As noted in the earlier section, decision trees are not deterministic. The below figure shows the two different possible decision boundaries generated from the same data, model, and algorithm. Notice that the random forest decision boundary is encompases elements of both decision tree decision boundaries. This is due to the majority voting aspect of the random forest algorithm. 

![ML-7.png](attachment:ML-7.png)

## Clustering

![ML-8.jpg](attachment:ML-8.jpg)

Now we are looking at the same data and relationship (of serum sodium level and red blood cell count), except this time, we do not know whether the patients have CKD? Using this data, how would we determine which groups of patients are similar?

## K-Means Clustering

One approach to address this question is through the **k-means clustering** algorithm. The idea is to first assign the data into k clusters and continuously update the clusters until convergence is reached. During each cycle, the data is reassigned to the cluster with the nearest **mean (centroid)** based on Euclidean distance and the mean is recalculated with the newly reassigned data.

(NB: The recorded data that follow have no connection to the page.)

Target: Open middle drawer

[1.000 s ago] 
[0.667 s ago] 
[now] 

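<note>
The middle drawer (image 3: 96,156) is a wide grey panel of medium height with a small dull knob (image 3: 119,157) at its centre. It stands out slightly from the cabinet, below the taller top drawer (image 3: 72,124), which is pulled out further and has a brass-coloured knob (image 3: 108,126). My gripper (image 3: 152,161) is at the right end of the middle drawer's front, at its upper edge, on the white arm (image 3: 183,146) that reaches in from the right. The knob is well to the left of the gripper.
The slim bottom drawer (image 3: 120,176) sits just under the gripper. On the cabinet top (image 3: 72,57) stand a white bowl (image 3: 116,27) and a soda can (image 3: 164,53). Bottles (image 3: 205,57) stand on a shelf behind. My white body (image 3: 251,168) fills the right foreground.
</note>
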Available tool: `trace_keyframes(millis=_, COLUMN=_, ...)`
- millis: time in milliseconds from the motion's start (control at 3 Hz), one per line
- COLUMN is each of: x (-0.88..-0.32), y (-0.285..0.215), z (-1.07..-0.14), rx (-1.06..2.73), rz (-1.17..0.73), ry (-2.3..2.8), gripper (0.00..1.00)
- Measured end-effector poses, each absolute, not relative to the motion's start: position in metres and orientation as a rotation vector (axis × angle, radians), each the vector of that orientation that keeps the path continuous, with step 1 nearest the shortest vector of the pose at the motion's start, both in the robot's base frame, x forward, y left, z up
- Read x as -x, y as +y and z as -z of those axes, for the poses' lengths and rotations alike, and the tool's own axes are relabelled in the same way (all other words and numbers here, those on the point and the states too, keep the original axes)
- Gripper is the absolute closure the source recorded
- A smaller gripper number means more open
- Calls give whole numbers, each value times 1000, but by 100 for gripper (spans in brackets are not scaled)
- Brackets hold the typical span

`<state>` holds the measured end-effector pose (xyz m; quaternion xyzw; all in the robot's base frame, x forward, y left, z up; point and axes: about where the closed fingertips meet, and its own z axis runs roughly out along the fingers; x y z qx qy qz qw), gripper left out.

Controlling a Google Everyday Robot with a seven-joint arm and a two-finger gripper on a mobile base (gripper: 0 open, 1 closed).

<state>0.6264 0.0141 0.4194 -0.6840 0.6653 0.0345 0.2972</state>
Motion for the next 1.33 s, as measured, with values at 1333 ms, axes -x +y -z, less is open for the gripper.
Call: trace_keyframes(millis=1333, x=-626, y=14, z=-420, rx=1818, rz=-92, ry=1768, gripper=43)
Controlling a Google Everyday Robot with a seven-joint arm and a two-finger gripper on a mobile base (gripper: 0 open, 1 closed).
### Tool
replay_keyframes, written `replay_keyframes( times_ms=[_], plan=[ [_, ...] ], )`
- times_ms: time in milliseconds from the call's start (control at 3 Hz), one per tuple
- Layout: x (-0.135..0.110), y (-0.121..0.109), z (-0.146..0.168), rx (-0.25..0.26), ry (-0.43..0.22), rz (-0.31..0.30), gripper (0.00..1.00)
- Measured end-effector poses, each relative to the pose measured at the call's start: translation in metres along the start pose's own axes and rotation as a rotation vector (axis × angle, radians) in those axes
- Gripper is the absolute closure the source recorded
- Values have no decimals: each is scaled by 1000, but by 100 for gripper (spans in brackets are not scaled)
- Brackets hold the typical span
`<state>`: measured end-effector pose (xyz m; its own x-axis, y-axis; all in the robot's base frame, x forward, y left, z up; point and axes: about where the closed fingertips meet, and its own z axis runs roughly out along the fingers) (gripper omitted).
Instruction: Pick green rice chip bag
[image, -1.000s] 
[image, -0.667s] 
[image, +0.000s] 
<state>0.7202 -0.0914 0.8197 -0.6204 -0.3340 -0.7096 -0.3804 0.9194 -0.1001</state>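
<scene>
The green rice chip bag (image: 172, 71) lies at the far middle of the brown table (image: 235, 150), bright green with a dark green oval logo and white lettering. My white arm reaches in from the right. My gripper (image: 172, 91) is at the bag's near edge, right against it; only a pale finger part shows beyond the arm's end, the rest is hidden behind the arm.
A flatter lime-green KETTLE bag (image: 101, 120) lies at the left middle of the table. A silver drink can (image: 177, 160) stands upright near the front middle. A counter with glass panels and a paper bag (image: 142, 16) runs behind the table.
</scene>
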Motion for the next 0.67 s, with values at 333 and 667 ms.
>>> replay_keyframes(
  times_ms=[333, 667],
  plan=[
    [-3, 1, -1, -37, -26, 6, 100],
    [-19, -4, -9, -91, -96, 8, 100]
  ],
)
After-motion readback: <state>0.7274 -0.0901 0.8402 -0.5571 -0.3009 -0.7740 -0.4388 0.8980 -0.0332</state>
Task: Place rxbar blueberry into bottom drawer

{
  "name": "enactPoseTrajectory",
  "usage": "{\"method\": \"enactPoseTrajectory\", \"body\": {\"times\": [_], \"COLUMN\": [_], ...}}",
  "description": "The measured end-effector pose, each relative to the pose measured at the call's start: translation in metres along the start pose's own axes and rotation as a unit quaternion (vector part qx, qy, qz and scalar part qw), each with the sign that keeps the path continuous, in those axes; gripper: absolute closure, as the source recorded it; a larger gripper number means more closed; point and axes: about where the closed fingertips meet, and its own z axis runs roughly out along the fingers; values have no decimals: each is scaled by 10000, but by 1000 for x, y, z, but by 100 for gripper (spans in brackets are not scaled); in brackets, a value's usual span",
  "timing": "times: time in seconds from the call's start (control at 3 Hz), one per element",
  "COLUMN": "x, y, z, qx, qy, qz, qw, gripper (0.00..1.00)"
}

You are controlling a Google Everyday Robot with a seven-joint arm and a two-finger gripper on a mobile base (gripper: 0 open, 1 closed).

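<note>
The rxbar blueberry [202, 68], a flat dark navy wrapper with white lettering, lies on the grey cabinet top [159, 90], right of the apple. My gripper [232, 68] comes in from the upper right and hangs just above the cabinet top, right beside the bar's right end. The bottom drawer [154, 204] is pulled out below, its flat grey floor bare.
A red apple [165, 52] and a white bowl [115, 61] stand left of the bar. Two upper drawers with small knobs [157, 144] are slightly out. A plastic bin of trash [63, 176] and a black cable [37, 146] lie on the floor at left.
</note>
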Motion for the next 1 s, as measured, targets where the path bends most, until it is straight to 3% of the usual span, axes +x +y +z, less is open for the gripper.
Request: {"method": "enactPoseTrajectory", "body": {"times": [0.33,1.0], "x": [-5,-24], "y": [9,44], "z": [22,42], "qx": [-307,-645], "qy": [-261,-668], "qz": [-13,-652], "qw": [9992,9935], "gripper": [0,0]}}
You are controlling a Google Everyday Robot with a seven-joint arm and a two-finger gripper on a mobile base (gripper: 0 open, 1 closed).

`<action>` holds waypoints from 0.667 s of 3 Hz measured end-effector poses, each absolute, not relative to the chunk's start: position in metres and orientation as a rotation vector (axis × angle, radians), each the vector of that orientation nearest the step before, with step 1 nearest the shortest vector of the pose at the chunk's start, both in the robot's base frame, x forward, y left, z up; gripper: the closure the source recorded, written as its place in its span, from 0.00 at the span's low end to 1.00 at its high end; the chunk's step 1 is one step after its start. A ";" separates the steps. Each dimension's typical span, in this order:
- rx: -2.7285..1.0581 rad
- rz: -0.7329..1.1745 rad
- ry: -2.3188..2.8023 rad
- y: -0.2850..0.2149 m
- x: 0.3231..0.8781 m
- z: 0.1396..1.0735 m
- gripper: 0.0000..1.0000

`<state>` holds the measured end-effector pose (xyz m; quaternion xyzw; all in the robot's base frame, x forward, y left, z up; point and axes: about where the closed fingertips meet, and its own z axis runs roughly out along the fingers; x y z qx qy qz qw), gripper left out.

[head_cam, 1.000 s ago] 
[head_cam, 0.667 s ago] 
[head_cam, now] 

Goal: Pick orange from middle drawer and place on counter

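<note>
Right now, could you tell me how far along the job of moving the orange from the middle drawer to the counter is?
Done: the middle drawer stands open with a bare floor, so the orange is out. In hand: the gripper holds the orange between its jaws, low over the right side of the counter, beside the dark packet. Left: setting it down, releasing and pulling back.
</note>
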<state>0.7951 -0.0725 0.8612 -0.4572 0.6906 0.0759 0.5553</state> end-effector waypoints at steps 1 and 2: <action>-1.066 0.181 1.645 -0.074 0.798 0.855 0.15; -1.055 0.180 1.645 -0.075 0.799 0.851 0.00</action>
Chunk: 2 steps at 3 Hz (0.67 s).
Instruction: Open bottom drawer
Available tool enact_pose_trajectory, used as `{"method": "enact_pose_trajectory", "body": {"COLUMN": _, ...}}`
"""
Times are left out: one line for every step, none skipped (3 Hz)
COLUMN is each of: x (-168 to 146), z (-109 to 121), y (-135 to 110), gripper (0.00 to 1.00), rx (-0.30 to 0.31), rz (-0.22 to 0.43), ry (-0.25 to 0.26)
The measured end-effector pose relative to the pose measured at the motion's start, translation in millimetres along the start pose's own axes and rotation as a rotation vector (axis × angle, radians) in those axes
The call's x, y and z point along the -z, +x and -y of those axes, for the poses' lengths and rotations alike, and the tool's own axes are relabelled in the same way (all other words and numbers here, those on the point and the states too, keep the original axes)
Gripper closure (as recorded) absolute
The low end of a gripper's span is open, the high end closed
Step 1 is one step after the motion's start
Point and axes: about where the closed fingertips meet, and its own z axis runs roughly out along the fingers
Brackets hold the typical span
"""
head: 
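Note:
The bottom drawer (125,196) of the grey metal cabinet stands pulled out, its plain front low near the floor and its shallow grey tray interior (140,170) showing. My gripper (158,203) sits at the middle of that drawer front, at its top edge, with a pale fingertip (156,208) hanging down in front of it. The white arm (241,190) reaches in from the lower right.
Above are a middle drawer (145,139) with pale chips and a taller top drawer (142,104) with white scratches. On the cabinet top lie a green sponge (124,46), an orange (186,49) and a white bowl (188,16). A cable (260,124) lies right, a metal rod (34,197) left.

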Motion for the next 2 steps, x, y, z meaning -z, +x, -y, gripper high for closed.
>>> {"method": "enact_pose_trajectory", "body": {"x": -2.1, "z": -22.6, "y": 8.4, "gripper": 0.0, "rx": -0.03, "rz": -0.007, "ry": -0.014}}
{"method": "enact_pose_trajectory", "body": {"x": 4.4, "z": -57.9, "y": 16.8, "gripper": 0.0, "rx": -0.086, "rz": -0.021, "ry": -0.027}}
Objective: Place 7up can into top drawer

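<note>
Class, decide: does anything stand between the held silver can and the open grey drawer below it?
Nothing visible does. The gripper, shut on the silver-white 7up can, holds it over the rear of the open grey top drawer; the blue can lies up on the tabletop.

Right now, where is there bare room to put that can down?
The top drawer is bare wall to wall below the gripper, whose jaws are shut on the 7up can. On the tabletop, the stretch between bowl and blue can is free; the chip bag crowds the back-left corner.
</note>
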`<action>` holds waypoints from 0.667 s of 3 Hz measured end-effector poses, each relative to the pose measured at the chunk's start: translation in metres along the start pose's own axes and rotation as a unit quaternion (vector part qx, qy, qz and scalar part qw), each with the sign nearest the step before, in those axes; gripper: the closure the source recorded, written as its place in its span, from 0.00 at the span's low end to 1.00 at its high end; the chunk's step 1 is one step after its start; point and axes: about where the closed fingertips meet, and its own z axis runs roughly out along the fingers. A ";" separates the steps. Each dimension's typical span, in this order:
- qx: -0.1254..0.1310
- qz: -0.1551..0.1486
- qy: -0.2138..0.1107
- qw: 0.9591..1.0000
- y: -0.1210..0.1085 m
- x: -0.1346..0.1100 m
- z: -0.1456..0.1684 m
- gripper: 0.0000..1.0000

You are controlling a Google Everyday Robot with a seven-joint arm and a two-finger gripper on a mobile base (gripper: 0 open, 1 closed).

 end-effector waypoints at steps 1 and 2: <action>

Note that k-means clustering algorithm is not the same as the k-nearest neighbors algorithm.

![ML-9.png](attachment:ML-9.png)

It is important to remember that the k-means cluster is determined purely by the centroid of each cluster. These clusters may not match the original label of the data, as shown below (centroids are represented by the larger stars).

![ML-10.jpg](attachment:ML-10.jpg)

## Core machine learning libraries

Scikit-learn and SciPy are standard libraries used for machine learning and optimization functions respectively.